Restate word for word the lines of the records below, starting at the line that contains "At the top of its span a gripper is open" and ending at the line that contains "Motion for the", with both of those lines included and nothing else.

== == ==

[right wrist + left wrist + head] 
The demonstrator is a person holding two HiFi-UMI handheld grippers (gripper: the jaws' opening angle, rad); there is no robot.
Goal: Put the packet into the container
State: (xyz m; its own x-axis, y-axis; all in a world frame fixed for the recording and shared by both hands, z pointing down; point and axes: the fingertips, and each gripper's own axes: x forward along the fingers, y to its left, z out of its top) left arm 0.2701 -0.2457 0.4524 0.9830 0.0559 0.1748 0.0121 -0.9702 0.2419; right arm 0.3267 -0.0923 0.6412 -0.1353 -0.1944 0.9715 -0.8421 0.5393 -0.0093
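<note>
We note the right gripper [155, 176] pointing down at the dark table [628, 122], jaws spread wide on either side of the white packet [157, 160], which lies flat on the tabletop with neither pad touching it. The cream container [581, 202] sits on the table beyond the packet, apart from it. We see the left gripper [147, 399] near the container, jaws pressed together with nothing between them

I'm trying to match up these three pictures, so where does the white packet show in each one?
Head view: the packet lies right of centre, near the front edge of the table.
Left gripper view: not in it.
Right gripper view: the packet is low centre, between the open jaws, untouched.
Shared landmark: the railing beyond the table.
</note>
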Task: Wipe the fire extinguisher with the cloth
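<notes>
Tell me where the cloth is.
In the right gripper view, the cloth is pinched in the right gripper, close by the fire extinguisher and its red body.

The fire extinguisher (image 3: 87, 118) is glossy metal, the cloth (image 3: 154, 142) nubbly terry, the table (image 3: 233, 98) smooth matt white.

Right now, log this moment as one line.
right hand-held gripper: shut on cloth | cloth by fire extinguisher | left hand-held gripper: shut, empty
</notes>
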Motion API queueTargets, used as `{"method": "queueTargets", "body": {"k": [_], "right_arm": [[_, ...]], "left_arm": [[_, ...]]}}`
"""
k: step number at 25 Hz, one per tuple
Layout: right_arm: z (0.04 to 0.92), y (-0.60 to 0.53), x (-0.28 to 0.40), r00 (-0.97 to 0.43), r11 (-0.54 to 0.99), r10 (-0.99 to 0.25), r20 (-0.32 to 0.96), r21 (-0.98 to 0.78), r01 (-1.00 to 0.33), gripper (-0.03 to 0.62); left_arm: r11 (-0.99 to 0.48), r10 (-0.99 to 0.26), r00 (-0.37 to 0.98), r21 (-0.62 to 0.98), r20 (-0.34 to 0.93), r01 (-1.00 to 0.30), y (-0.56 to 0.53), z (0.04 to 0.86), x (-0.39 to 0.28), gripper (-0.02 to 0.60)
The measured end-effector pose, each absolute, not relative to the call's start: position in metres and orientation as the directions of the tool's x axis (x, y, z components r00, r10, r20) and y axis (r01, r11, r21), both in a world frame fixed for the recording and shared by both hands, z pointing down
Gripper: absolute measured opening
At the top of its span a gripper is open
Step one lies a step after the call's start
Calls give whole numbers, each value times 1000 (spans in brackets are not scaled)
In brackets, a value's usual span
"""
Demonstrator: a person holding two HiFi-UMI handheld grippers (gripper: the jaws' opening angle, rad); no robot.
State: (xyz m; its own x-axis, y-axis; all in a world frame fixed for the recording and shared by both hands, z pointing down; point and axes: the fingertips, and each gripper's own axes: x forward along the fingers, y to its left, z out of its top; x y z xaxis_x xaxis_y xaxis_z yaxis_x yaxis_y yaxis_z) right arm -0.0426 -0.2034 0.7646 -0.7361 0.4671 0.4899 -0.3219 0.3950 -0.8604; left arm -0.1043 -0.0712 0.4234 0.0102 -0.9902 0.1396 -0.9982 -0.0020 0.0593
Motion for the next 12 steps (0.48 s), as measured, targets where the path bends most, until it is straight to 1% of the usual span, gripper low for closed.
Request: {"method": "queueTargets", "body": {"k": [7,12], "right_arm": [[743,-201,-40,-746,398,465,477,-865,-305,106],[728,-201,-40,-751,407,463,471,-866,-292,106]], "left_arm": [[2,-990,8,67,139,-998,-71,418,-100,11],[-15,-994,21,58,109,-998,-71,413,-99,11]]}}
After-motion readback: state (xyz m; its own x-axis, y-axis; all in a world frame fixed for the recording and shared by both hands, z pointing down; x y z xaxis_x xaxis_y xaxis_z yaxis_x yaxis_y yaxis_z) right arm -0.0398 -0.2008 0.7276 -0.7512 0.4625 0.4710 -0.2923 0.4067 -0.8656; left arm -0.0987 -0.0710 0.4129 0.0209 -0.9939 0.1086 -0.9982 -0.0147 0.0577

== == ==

-- RESULT OF THIS TASK --
At the top of its span a gripper is open
Step one lies a step after the call's start
Calls give whole numbers, each value times 1000 (spans in brackets are not scaled)
In brackets, a value's usual span
"""
Demonstrator: a person holding two HiFi-UMI handheld grippers (gripper: the jaws' opening angle, rad); no robot.
State: (xyz m; its own x-axis, y-axis; all in a world frame fixed for the recording and shared by both hands, z pointing down; point and axes: the fingertips, and each gripper's own axes: x forward along the fingers, y to its left, z out of its top; x y z xaxis_x xaxis_y xaxis_z yaxis_x yaxis_y yaxis_z) right arm -0.0426 -0.2034 0.7646 -0.7361 0.4671 0.4899 -0.3219 0.3950 -0.8604; left arm -0.1043 -0.0712 0.4234 0.0102 -0.9902 0.1396 -0.9982 -0.0020 0.0593
Motion for the next 12 steps (0.48 s), as measured, targets where the path bends most, until it is straight to 1% of the usual span, gripper low for closed.

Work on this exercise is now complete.